### AIM OF THE TASK:
A full, word-for-word copy of the listing below is needed; leave the images out of it.

### COLLECTED MATERIAL:
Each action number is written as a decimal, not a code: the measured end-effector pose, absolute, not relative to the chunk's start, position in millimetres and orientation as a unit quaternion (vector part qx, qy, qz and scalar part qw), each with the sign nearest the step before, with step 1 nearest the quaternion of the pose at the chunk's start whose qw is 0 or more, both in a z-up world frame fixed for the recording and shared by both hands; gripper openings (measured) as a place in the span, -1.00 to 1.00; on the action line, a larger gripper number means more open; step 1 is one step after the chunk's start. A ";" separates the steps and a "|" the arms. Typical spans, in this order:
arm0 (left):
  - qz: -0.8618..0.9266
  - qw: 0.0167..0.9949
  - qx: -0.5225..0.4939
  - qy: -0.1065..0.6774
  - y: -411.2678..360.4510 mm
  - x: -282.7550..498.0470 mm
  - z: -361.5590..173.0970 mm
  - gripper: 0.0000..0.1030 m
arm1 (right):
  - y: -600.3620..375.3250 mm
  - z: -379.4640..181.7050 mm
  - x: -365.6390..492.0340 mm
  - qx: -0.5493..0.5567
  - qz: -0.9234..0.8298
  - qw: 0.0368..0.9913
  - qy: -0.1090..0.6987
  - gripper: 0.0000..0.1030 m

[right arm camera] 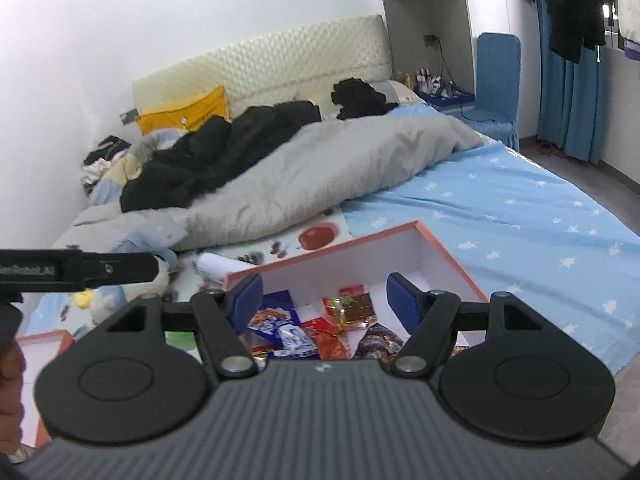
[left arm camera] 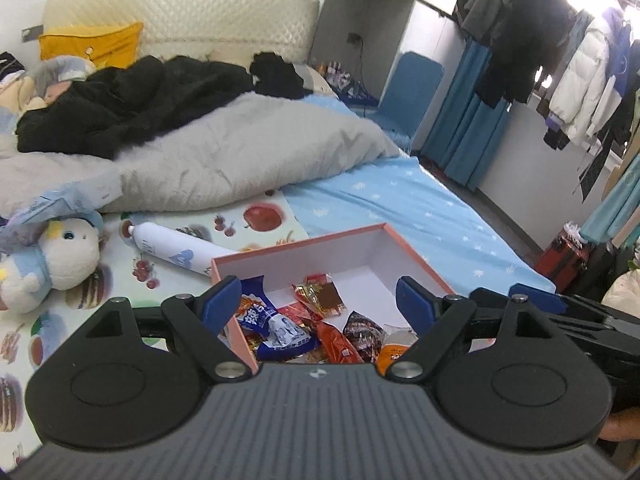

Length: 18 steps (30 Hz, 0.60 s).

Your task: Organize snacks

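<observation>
The snacks (left arm camera: 312, 328) lie heaped in the near end of a pink-edged box (left arm camera: 416, 258) resting on the bed (left arm camera: 420, 208); its far end is bare. Above them the left gripper (left arm camera: 320, 300) and the right gripper (right arm camera: 324, 300) hover, jaws wide with nothing between. Left of the box lie a white bottle (left arm camera: 172, 246) and a plush toy (left arm camera: 56, 256).

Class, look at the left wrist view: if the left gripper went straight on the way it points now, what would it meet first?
Most likely the loose snack packets in the pink-edged box. The left gripper, jaws open and empty, points down into the box. Depth is unclear, so it might instead reach the box's white floor just beyond them.
</observation>
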<state>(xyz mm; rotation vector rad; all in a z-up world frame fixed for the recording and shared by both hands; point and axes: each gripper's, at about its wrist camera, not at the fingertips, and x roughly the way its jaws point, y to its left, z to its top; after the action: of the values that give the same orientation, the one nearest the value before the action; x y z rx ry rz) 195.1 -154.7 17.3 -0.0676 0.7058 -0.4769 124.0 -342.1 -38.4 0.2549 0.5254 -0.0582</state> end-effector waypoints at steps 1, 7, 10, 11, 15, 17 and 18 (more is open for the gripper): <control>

### REPLY TO THE EXERCISE:
Each action number is written as a decimal, not a code: the measured end-effector pose, absolute, not relative to the chunk's start, position in millimetres and orientation as a unit quaternion (vector part qx, qy, qz and scalar part qw), each with the sign nearest the step before, with step 1 nearest the quaternion of the pose at the chunk's start whose qw is 0 or more, both in a z-up world frame fixed for the recording and shared by both hands; gripper openings (measured) as a place in the span, -1.00 to 1.00; on the action line, a larger gripper number means more open; step 1 is one step after the chunk's start. A ";" separates the steps and a "|" the arms. Typical spans, in this order:
arm0 (left):
  - qz: -0.8618..0.9266
  - qw: 0.0167..0.9949
  - qx: -0.5225..0.4939
  - qy: -0.1065..0.6774
  - y: -411.2678..360.4510 mm
  - x: -282.7550..498.0470 mm
  - z: -361.5590..173.0970 mm
  - gripper: 0.0000..0.1030 m
arm1 (right):
  - y: -600.3620..375.3250 mm
  - z: -379.4640..181.7050 mm
  - x: -365.6390..492.0340 mm
  - qx: -0.5493..0.5567
  - qz: -0.9234..0.8298
  - qw: 0.0368..0.9913
  - qy: -0.1090..0.6987
  - gripper: 0.0000..0.1030 m

[right arm camera] 
[left arm camera] 

Length: 18 steps (30 Hz, 0.60 s).

Your task: Organize snacks

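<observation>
The snacks (left arm camera: 312, 328) lie heaped in the near end of a pink-edged box (left arm camera: 416, 258) resting on the bed (left arm camera: 420, 208); its far end is bare. Above them the left gripper (left arm camera: 320, 300) and the right gripper (right arm camera: 324, 300) hover, jaws wide with nothing between. Left of the box lie a white bottle (left arm camera: 172, 246) and a plush toy (left arm camera: 56, 256).

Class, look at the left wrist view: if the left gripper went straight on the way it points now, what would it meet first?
Most likely the loose snack packets in the pink-edged box. The left gripper, jaws open and empty, points down into the box. Depth is unclear, so it might instead reach the box's white floor just beyond them.
</observation>
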<state>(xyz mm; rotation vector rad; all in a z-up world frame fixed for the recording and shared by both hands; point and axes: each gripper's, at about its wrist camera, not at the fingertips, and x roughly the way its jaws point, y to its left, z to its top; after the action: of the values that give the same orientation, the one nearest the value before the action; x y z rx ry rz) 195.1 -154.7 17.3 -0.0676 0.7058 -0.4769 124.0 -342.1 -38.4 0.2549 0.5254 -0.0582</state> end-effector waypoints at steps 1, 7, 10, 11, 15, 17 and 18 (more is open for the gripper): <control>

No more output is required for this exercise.